October 27, 2009

Tuition is a Fraction of Public College Revenue

When I went to college it was pretty clear to me at the time that student tuition wasn't a big factor at the school. I went to a large public university with an emphasis on research. The school got most of its funding from research grants and state tax support. Tuition was a small portion of their income. This is the case at most universities in the USA. Tuition from students is a fraction of the revenue at colleges.

This relatively old study from the Dept. of Education cites tuition contributing only about 23% of revenue for public research/doctoral universities as of 1998.

Lets look at an example. The University of California is a very large university system in California made up of UC Berkeley, UCLA and several other campuses. The UC system publishes their budget online. Digging into the details we can see that tuition is only about 10% of their revenue. The break down of revenue sources for UC are shown below:

Grants, medical center and state support are the largest sources of revenue for the UC schools.

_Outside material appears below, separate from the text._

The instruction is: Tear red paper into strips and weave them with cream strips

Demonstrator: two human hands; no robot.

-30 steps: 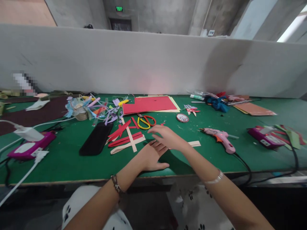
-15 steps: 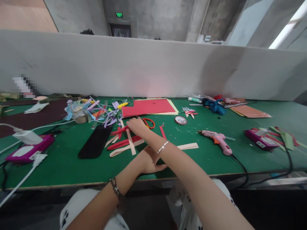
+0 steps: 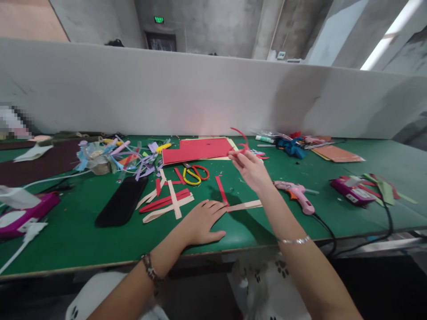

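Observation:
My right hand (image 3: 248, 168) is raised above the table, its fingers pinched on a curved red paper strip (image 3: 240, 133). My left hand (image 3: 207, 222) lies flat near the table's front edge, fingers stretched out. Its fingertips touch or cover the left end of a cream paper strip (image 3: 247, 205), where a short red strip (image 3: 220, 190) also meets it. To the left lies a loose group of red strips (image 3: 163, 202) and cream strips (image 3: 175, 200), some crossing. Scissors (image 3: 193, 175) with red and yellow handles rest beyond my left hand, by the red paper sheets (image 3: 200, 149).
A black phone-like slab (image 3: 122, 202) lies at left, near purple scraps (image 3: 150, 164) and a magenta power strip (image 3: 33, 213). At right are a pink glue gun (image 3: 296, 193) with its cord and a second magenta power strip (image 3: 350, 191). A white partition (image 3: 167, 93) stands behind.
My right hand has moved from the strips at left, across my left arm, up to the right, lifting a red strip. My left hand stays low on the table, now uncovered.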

Of course every university is a bit different so they will have a larger or smaller portion of their revenue coming from student tuition. But its a safe bet for most public universities out there get a majority of their funding from sources other than tuition.

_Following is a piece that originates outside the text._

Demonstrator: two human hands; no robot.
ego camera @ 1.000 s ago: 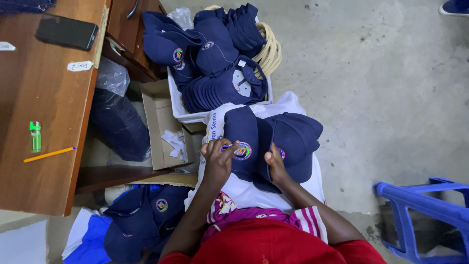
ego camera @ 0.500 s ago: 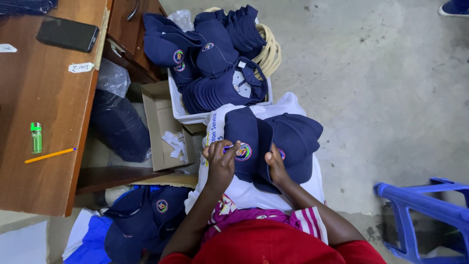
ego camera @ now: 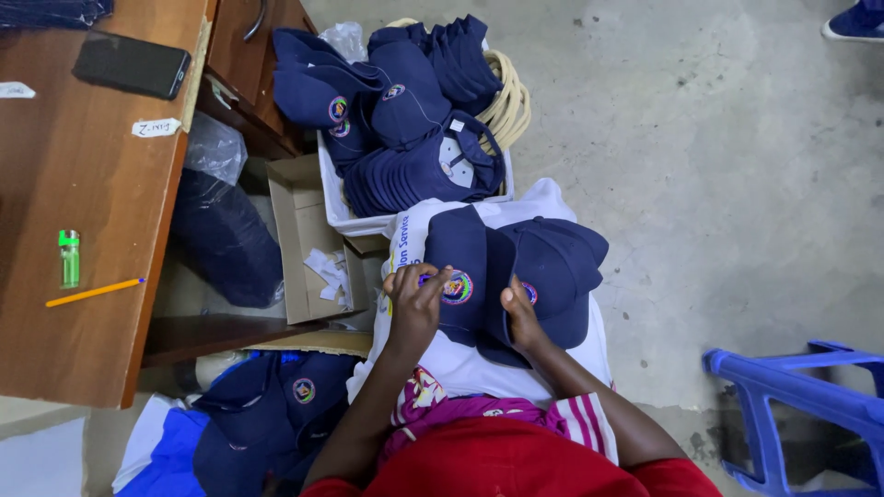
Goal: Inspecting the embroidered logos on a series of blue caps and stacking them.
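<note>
Matt navy cloth caps, white cloth beneath, smooth brown wooden bench, rough grey concrete floor, glossy blue plastic stool, cardboard box

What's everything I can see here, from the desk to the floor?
Caps on the lap: two, navy with round badges, on white cloth.
Cap pile: many, navy, in a white tub above.
Caps on the floor: several, navy, lower left.
Cardboard box: one, brown, open, beside the desk.
Desk: one, brown wood, left.
Phone: one, black, on the desk.
Lighter: one, green, on the desk.
Pencil: one, yellow, on the desk.
Stool: one, blue plastic, lower right.
Left hand: touching the left cap's badge.
Right hand: on the caps' edge.
</note>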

Private schools tend to get a much higher percentage of their revenue from tuition. However for private schools the funding mix may vary more. The Dept. of Education study from 1998 shows that tuition is 49% of revenue for private doctoral/research universities. Larger schools may get substantially more of their revenue from grants, gifts or through funds generated by their endowment. Stanford's budget shows that they get about 17% of their income from tuition which is less than most private schools.